## Your instructions
From the line containing "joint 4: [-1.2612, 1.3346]" down to the last line of the data, output each line word for word and include nothing else.

Data entries
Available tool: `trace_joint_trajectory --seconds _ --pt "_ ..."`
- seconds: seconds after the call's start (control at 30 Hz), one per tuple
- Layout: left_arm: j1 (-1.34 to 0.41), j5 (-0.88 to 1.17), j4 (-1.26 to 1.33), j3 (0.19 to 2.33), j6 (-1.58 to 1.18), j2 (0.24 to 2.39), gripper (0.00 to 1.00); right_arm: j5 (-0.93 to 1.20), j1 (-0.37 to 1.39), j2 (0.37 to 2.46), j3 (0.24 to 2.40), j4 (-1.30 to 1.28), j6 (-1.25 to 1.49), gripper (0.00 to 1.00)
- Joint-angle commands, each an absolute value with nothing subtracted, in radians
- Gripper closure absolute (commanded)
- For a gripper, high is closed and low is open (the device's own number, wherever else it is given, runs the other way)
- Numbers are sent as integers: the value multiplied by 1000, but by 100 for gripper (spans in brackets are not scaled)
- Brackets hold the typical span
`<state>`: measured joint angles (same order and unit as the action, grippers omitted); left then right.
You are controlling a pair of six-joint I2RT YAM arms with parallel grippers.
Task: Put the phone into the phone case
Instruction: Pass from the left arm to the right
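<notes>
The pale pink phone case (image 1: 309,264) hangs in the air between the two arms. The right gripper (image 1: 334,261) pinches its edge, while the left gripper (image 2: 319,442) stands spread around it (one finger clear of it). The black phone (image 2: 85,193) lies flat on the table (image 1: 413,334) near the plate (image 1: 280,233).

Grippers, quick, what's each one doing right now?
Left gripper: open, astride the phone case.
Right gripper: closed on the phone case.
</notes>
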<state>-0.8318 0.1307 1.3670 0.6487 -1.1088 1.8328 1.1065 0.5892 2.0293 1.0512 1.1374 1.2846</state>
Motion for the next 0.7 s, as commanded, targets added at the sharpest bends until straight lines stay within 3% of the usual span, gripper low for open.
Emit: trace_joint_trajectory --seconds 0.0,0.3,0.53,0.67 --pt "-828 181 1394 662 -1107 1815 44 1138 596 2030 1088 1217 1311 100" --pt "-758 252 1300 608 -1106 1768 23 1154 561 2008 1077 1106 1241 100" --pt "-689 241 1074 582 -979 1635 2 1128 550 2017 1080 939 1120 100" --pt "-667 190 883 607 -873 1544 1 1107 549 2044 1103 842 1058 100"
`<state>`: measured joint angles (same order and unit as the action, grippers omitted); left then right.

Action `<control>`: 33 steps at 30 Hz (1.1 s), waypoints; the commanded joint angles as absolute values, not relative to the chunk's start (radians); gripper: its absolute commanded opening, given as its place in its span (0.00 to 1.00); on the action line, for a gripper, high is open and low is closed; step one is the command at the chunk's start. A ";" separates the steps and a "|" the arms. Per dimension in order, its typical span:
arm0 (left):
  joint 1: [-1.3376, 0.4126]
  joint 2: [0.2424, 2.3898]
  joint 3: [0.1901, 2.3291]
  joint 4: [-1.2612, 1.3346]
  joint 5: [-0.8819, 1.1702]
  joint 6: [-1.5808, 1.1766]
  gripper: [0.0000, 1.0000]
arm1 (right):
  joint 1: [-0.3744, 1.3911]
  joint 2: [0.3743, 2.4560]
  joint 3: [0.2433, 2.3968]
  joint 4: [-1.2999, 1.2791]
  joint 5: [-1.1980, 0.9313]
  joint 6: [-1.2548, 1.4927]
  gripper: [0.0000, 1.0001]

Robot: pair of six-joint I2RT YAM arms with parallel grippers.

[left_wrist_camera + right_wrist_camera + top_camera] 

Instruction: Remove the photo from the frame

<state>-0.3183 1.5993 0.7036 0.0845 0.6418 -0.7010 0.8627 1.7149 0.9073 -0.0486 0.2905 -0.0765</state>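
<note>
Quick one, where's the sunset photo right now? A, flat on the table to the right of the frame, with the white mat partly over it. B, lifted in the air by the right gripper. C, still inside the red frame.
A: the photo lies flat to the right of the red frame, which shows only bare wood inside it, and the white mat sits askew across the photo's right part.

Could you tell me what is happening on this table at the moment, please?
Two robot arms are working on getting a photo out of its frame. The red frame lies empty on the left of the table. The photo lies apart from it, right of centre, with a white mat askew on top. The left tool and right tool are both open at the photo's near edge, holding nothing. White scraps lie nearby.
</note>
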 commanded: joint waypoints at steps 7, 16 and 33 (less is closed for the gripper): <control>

## Exercise response
  joint 4: [-1.2612, 1.3346]
  joint 5: [-0.8819, 1.1702]
  joint 6: [-1.5808, 1.1766]
  gripper: [0.0000, 1.0000]
arm1 (right):
  joint 1: [-0.3744, 1.3911]
  joint 2: [0.3743, 2.4560]
  joint 3: [0.2433, 2.3968]
  joint 4: [-1.2999, 1.2791]
  joint 5: [-1.1980, 0.9313]
  joint 6: [-1.2548, 1.4927]
  gripper: [0.0000, 1.0001]

Robot: pair of six-joint I2RT YAM arms with parallel grippers.

[left_wrist_camera + right_wrist_camera + top_camera] 

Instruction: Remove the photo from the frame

<state>-0.3183 1.5993 0.7036 0.0845 0.6418 -0.7010 0.8627 1.7149 0.9073 -0.0486 0.2905 -0.0765</state>
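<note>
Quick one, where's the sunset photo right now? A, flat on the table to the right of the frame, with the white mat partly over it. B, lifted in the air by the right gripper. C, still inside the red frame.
A: the photo lies flat to the right of the red frame, which shows only bare wood inside it, and the white mat sits askew across the photo's right part.

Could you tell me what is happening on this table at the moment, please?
Two robot arms are working on getting a photo out of its frame. The red frame lies empty on the left of the table. The photo lies apart from it, right of centre, with a white mat askew on top. The left tool and right tool are both open at the photo's near edge, holding nothing. White scraps lie nearby.
</note>
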 commanded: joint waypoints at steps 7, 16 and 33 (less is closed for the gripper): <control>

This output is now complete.